Outro repatriado, identificado apenas por Comé, contou que a sua esposa foi brutalmente agredida durante os confrontos. Segundo relatou, tentou defendê-la, mas acabou também atacado.

“Bateram-me até deixar o meu braço neste estado. A minha esposa ficou com ferimentos internos. Conheço pelo menos seis pessoas que foram queimadas vivas”, disse.

Os testemunhos apontam para uma situação mais grave do que aquela que tem sido oficialmente reportada. Algumas vítimas afirmam que muitos casos de morte e desaparecimento ainda não foram contabilizados pelas autoridades.

Um dos regressados relatou ter perdido um familiar que continua numa casa mortuária na África do Sul, após ter sido atingido com golpes de arma branca e apedrejado durante os ataques.

Além das perdas humanas, muitos moçambicanos regressaram sem qualquer património. Um dos repatriados contou ter deixado para trás um veículo avaliado em cerca de 40 mil dólares, além de outros bens que não conseguiu recuperar.

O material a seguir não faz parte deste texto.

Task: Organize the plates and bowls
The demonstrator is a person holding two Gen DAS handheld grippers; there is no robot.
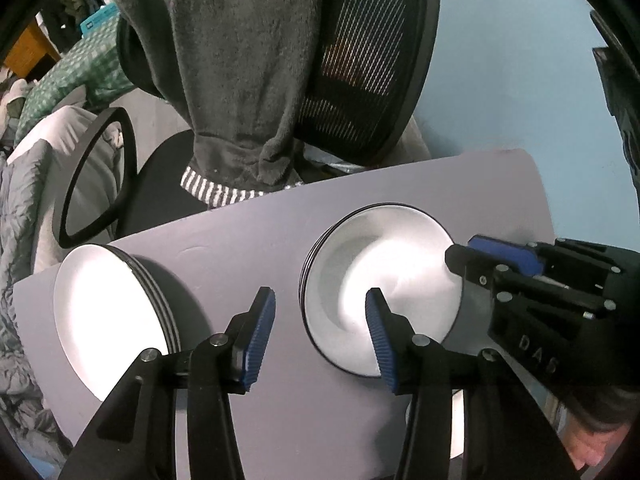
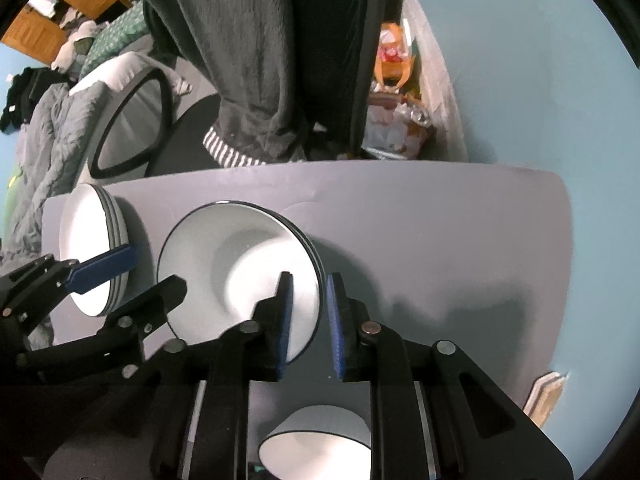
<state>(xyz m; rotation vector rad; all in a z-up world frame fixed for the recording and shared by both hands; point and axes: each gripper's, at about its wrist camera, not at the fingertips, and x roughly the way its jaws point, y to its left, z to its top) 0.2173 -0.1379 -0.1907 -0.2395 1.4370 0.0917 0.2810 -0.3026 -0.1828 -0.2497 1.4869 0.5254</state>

Face ao aumento do número de regressados, as autoridades moçambicanas activaram mecanismos de assistência humanitária para apoiar as famílias afectadas. O Instituto Nacional de Gestão e Redução do Risco de Desastres (INGD) transformou o distrito de Bilene num ponto de acolhimento e assistência aos cidadãos provenientes da África do Sul.

Segundo o porta-voz do INGD em Gaza, Bonifácio Cardoso, “cada agregado familiar está a receber um kit alimentar de emergência destinado a garantir o sustento durante os primeiros dias após o regresso ao País”.

“Os kits incluem farinha de milho, arroz, feijão, açúcar e óleo alimentar”, disse Bonifácio Cardoso, explicando ainda que “as autoridades estão a proceder ao registo e triagem dos repatriados para determinar o número exacto de pessoas afectadas” e garantir o encaminhamento da ajuda para os respectivos distritos de origem.

As projecções apontam para cerca de 400 cidadãos moçambicanos já identificados, mas o número poderá aumentar nos próximos dias. “As autoridades moçambicanas na África do Sul alertaram que novos grupos de compatriotas continuam a manifestar intenção de regressar ao País, devido ao agravamento da situação de insegurança”, disse o representante do INGD.

Enquanto aguardam apoio para recomeçar a vida em Moçambique, muitos dos repatriados deixam um apelo às autoridades nacionais para a criação de mais oportunidades de emprego e geração de rendimento, afirmando que a falta de trabalho foi a principal razão que os levou a procurar melhores condições de vida na África do Sul.